* _Required work_
Exactly as they appear, restate the lines of the material, from the first through the one containing "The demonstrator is".

== Segment start ==

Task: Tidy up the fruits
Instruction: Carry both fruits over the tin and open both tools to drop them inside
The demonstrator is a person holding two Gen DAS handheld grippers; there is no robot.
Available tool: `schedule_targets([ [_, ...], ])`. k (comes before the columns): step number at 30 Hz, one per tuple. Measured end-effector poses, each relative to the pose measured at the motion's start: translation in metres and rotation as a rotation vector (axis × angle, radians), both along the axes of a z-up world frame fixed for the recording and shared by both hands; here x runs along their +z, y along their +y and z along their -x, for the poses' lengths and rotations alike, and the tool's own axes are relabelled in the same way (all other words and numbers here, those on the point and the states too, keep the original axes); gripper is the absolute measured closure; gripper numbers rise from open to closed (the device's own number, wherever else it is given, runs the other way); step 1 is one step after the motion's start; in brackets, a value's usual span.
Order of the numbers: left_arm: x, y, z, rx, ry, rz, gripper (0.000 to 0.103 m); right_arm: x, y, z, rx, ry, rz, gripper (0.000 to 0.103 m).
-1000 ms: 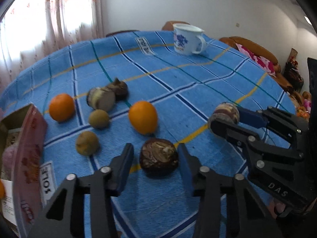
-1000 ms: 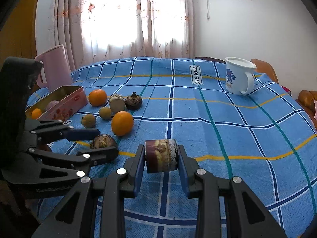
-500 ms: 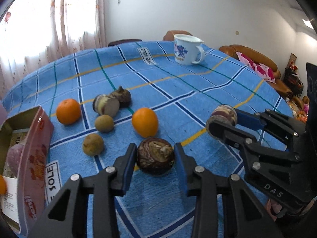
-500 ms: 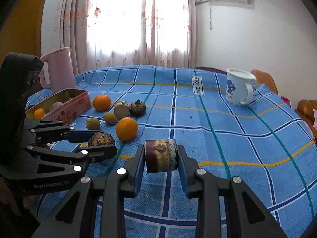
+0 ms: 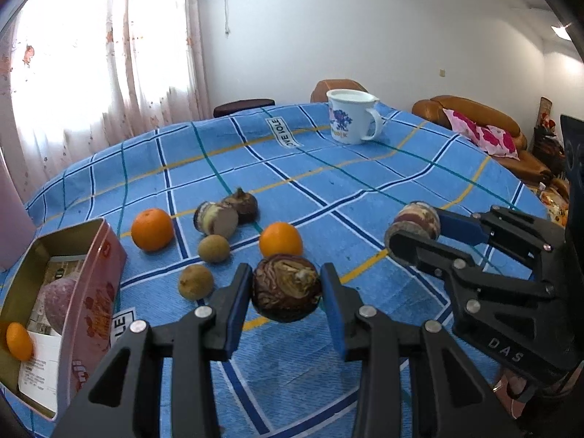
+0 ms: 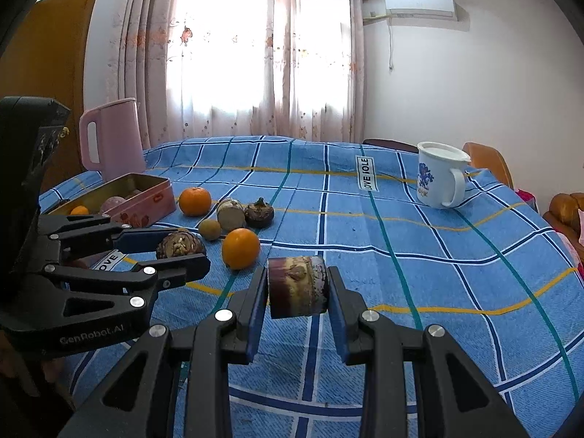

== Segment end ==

* _Output of the task_
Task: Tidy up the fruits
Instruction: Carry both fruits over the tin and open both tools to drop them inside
The demonstrator is a person holding two Gen DAS handheld grippers; there is no robot.

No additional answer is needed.